Goal of the exercise. In the data below, how many lines contain the string "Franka"? Give only the number.

Extracted data.
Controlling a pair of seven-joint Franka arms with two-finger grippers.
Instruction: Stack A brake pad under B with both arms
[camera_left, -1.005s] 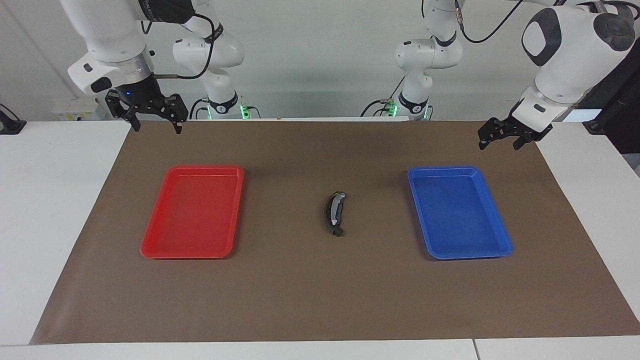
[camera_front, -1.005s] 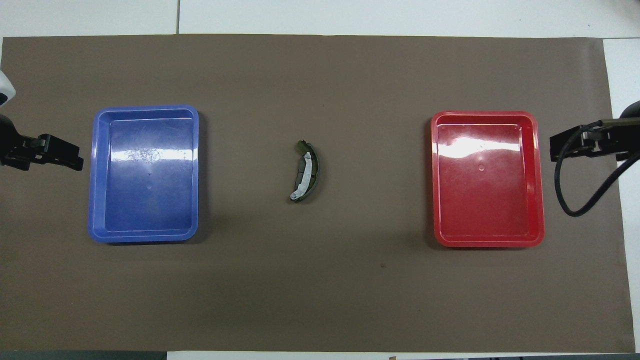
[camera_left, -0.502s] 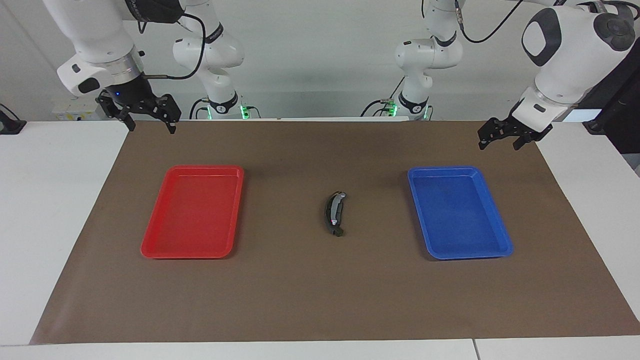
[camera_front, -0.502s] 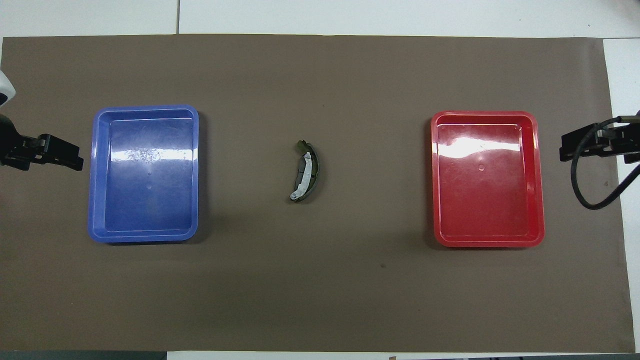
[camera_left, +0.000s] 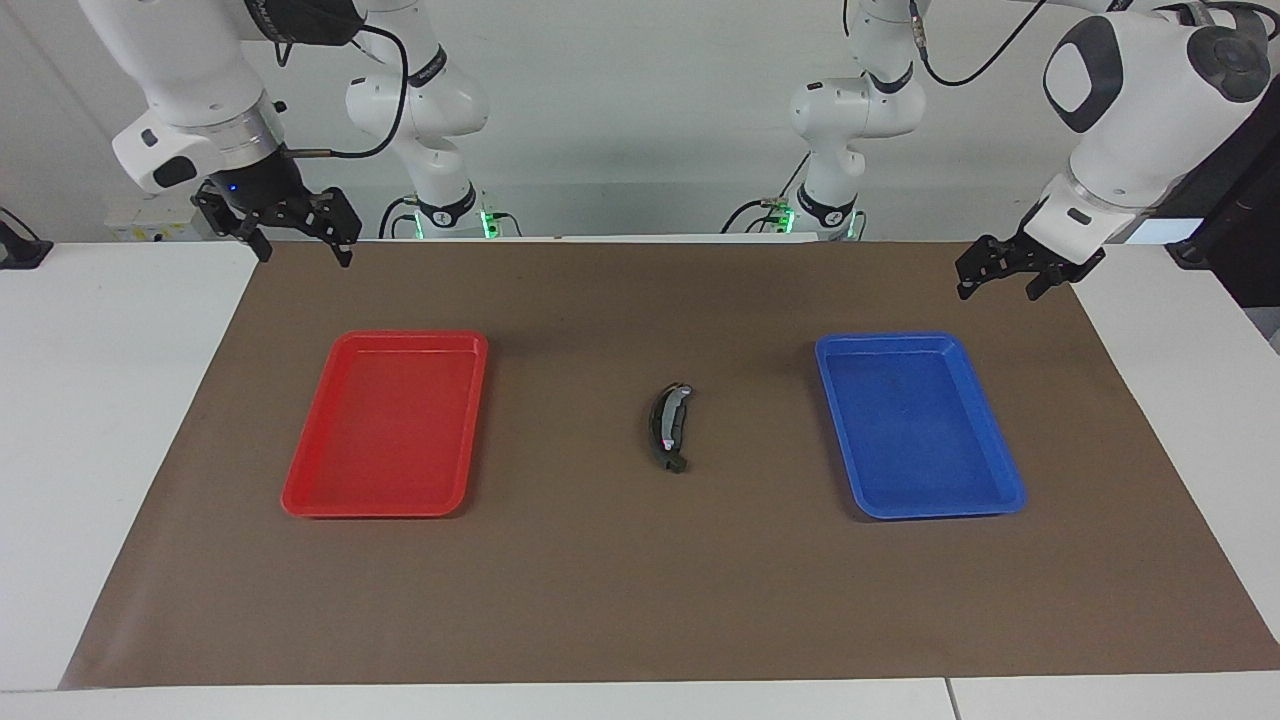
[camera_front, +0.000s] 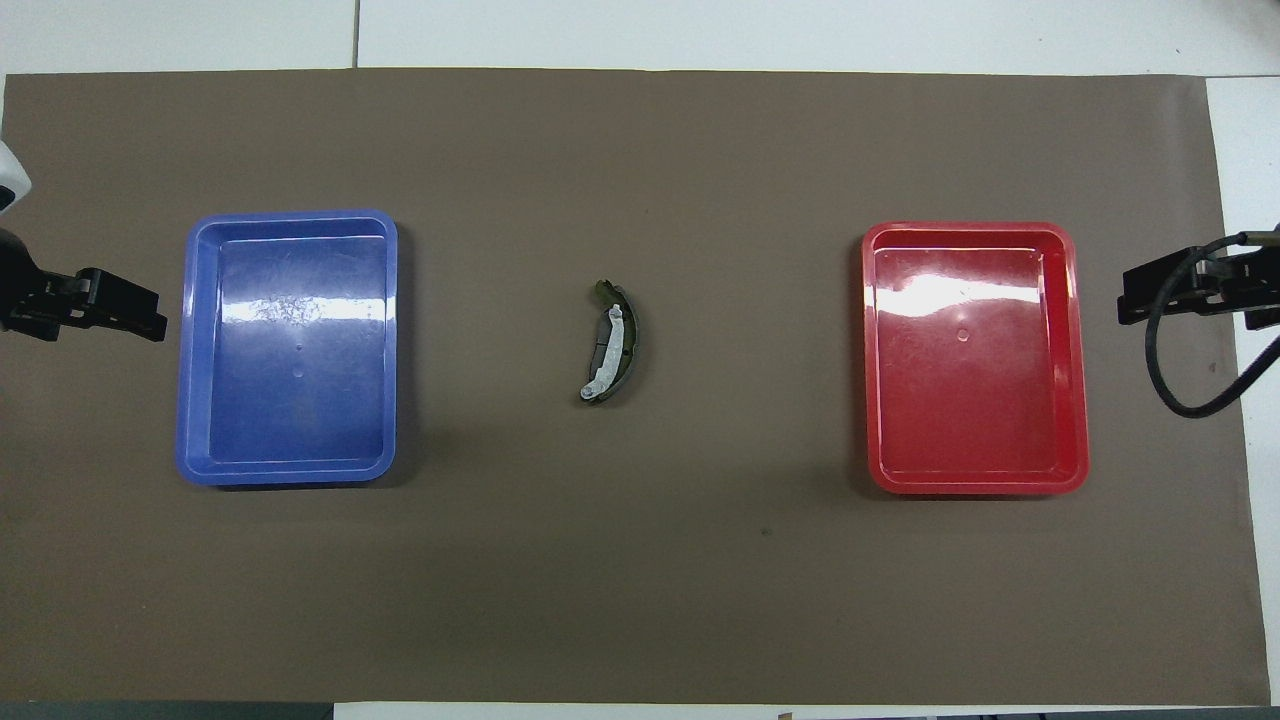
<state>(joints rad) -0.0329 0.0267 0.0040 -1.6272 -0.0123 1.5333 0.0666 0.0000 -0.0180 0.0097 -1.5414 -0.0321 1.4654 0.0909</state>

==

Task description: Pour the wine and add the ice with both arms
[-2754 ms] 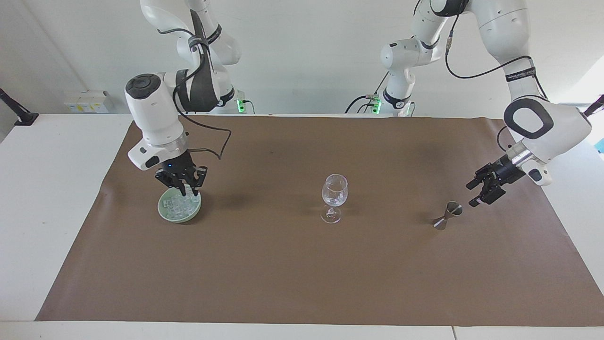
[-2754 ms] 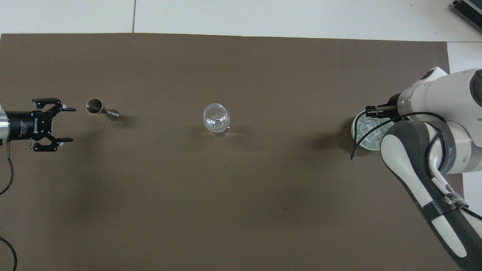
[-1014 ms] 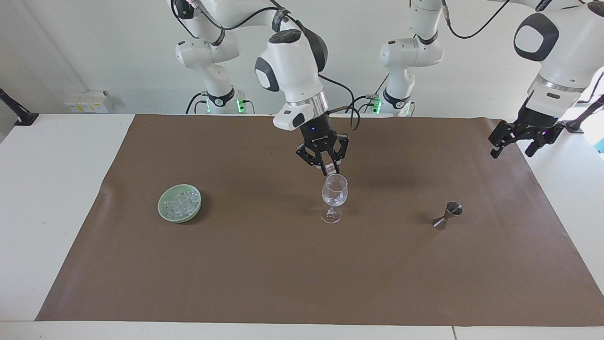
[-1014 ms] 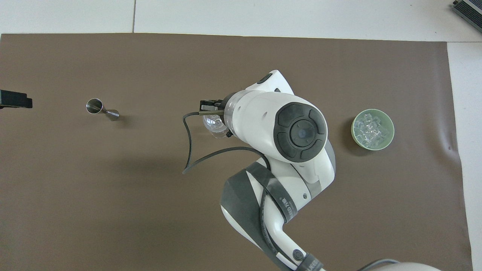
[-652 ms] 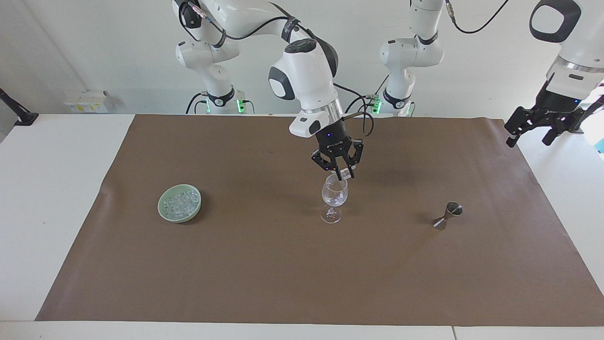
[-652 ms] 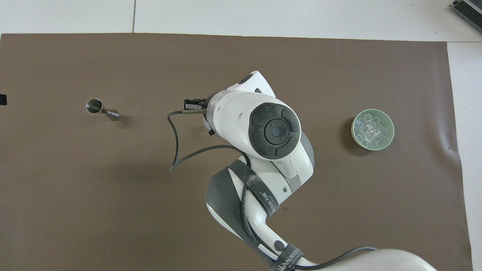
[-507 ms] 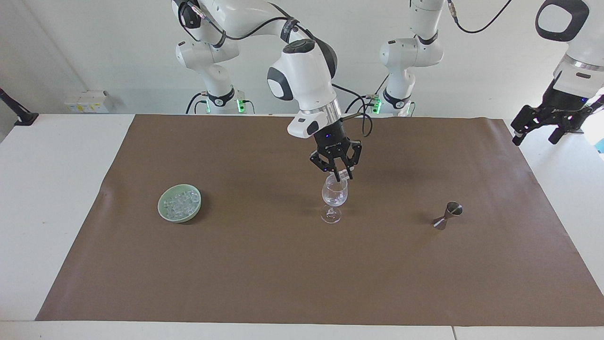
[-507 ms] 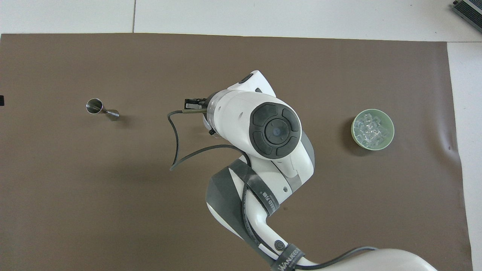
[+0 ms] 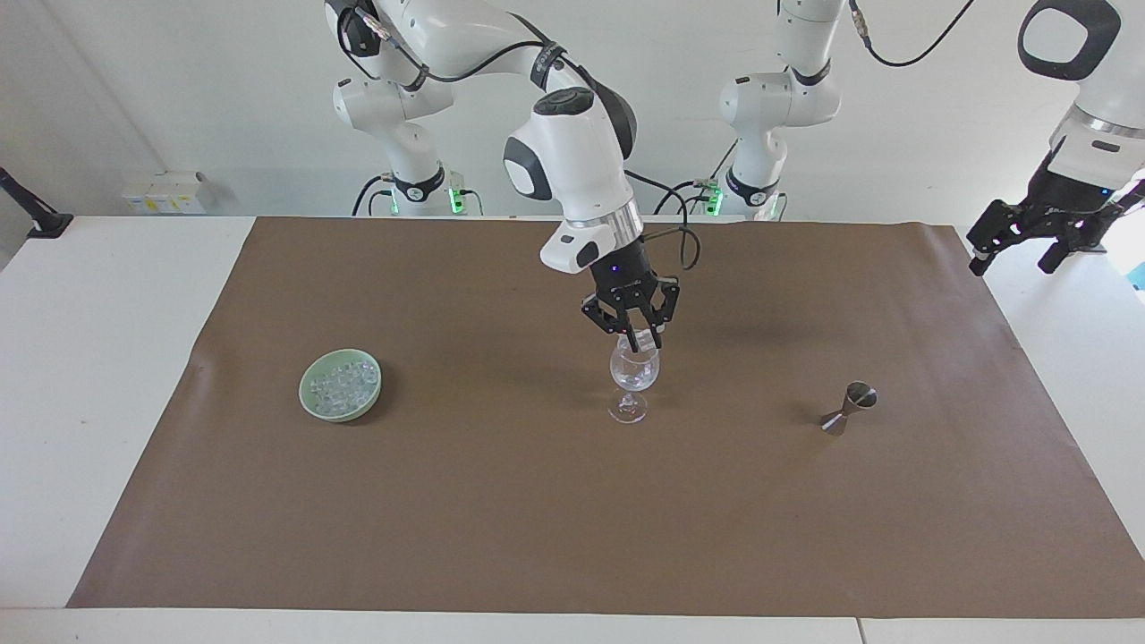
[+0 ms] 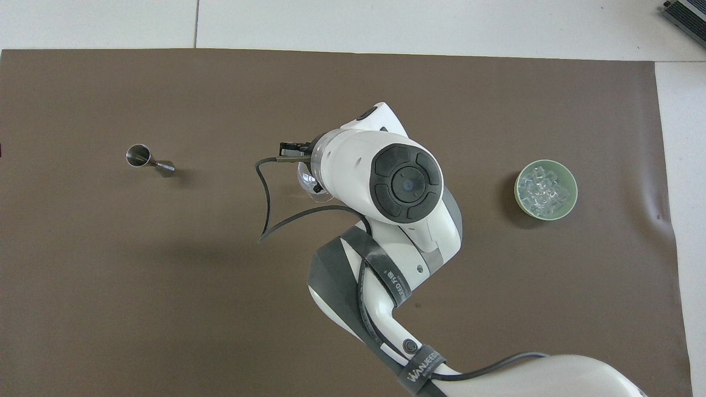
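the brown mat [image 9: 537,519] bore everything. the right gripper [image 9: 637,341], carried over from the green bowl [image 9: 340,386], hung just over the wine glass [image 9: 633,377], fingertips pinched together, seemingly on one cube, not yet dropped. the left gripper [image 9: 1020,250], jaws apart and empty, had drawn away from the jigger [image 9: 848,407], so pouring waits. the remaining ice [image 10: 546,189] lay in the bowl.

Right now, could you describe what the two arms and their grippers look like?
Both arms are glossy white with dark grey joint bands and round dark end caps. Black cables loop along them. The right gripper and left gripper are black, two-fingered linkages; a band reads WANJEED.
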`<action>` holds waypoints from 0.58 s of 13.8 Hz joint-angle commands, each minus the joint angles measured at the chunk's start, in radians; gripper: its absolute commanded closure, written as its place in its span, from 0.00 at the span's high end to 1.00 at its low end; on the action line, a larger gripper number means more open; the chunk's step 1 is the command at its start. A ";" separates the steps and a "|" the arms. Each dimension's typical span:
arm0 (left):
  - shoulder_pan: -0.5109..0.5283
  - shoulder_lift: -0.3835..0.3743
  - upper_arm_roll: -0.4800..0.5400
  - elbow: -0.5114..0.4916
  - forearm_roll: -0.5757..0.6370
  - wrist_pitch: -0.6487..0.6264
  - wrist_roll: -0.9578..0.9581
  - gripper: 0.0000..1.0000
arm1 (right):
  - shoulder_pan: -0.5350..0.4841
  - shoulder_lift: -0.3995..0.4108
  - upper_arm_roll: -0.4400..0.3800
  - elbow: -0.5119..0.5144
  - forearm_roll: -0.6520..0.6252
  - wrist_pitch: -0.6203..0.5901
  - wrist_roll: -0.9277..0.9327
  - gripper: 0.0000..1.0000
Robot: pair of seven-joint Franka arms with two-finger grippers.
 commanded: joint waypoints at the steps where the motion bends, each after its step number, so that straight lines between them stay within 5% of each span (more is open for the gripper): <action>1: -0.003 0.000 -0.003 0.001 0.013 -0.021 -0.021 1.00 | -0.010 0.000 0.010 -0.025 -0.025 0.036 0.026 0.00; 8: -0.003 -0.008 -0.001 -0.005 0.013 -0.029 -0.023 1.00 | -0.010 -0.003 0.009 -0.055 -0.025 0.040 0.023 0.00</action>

Answer box. 2